- ACTION ITEM -
Where does the string "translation" appear? Copy every line of the entries below that holds it.

- RECORDS FOR THIS EXERCISE -
*** Begin section ***

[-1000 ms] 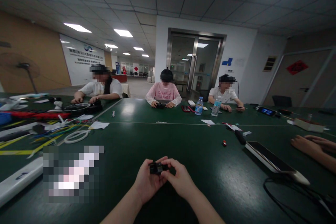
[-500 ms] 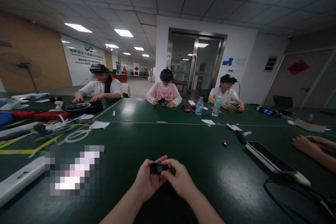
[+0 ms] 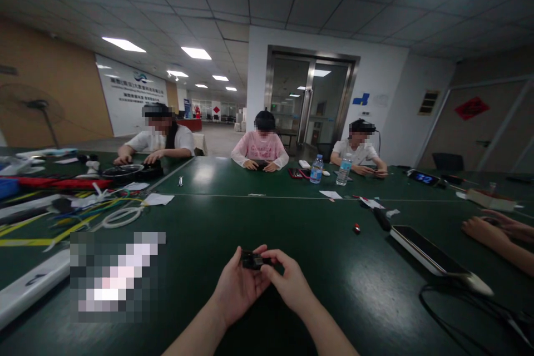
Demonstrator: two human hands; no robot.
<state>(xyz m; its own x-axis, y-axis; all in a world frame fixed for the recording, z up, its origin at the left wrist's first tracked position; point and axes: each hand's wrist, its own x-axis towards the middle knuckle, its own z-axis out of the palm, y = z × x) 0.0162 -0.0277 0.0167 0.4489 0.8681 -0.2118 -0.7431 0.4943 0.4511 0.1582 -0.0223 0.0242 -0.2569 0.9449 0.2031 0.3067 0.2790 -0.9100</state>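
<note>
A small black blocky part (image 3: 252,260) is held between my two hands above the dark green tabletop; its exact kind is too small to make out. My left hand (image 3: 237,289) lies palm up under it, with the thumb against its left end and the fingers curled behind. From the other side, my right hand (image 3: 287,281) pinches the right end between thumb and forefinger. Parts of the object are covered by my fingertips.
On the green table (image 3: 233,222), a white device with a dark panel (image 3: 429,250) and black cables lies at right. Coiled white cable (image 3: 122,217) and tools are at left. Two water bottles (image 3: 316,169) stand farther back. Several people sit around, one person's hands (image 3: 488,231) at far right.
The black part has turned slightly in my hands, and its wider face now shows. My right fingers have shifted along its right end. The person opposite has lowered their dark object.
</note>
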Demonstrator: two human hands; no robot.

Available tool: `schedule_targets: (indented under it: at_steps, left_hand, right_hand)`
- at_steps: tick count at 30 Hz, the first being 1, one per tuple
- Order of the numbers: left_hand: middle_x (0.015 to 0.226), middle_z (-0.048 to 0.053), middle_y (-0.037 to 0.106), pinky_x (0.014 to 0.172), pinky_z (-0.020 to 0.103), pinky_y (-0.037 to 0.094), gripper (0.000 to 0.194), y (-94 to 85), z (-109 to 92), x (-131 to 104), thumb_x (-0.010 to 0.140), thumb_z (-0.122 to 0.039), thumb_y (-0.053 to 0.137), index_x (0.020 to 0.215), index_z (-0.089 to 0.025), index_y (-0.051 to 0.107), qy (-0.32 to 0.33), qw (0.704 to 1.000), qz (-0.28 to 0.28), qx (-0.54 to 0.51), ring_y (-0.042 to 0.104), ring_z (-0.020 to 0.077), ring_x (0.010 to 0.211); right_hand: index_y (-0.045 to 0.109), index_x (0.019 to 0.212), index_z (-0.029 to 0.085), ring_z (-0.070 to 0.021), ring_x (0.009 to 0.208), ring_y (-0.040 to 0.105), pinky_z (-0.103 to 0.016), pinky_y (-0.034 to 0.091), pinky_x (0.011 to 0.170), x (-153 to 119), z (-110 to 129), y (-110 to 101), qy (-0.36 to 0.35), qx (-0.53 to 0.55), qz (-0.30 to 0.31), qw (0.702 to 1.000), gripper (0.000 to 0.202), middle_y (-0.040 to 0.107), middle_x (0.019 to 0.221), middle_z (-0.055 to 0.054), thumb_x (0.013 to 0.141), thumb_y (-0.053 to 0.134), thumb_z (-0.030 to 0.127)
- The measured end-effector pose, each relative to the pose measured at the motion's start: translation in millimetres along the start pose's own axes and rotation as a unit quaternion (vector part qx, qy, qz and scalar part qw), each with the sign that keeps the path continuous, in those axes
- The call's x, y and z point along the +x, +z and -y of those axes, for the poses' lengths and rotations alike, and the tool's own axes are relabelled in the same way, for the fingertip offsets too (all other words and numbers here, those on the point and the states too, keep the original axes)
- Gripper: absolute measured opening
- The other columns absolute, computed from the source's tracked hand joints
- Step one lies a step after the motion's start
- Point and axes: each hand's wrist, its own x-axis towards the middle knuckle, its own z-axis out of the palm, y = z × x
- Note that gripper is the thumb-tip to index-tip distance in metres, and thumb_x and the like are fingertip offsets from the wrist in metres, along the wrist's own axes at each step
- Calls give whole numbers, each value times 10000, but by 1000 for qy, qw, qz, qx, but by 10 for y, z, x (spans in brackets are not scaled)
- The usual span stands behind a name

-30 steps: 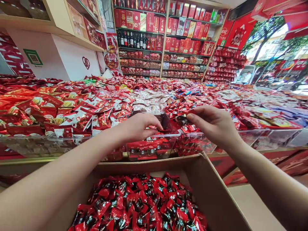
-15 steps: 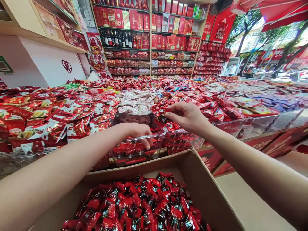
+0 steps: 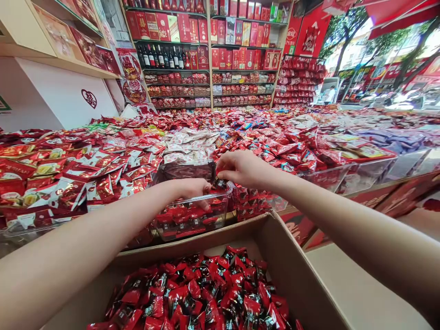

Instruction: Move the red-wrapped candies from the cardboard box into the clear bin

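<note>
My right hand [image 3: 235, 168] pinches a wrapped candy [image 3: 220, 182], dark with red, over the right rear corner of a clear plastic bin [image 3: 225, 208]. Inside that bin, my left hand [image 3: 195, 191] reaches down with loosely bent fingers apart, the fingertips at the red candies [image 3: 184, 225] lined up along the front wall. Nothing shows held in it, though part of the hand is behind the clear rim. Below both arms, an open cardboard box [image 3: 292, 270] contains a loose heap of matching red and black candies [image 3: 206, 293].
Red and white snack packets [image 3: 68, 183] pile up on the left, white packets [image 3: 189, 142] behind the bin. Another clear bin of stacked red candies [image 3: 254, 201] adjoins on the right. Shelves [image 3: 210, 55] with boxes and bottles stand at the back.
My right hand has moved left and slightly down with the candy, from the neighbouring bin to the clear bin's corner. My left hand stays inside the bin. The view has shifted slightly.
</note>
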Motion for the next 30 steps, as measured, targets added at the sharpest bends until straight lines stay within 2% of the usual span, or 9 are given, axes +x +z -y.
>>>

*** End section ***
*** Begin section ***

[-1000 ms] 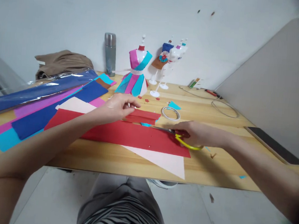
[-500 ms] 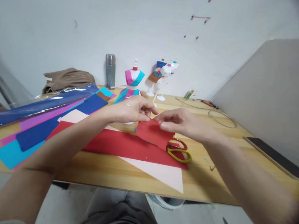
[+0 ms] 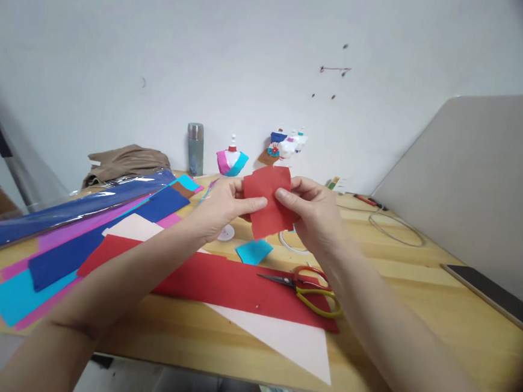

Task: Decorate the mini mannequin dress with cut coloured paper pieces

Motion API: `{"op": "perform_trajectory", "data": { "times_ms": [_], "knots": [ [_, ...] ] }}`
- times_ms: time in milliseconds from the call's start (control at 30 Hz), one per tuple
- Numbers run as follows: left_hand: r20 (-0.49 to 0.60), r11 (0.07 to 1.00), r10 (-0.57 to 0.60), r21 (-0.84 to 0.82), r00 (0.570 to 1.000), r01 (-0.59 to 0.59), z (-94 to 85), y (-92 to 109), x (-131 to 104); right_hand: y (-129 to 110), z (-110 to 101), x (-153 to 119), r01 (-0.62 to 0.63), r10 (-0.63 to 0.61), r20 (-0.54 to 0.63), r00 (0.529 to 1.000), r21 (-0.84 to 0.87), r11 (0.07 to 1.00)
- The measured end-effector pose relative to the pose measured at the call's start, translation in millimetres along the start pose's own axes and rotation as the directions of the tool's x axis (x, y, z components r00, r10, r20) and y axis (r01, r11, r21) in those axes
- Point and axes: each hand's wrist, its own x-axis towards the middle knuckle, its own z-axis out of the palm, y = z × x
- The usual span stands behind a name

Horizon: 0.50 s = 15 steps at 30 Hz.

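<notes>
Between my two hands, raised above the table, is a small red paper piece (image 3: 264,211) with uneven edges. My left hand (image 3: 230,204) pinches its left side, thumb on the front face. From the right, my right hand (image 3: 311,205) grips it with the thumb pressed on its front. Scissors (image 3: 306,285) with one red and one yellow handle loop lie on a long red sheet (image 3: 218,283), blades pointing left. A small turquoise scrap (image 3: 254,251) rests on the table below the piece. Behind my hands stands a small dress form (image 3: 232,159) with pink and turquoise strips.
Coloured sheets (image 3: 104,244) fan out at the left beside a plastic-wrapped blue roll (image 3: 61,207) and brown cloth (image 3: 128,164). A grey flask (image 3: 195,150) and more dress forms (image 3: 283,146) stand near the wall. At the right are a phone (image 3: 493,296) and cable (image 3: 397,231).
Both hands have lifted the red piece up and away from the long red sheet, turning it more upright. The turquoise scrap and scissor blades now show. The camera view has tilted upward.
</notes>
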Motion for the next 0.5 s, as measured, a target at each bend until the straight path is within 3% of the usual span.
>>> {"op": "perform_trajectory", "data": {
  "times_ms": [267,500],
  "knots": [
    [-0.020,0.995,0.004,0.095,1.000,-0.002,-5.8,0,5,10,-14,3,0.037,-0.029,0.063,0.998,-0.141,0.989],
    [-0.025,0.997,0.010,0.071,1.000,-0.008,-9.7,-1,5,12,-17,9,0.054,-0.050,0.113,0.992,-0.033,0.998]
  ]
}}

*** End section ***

- TASK ANSWER -
- The measured end-effector pose, each relative to the pose measured at the motion's start: translation in millimetres along the start pose's own axes and rotation as a unit quaternion (vector part qx, qy, qz and scalar part qw), each with the sign that keeps the path continuous, in those axes
- The measured end-effector pose relative to the pose measured at the call's start, translation in millimetres along the start pose's own axes and rotation as the directions of the tool's x axis (x, y, z components r00, r10, r20) and y axis (r01, r11, r21) in those axes

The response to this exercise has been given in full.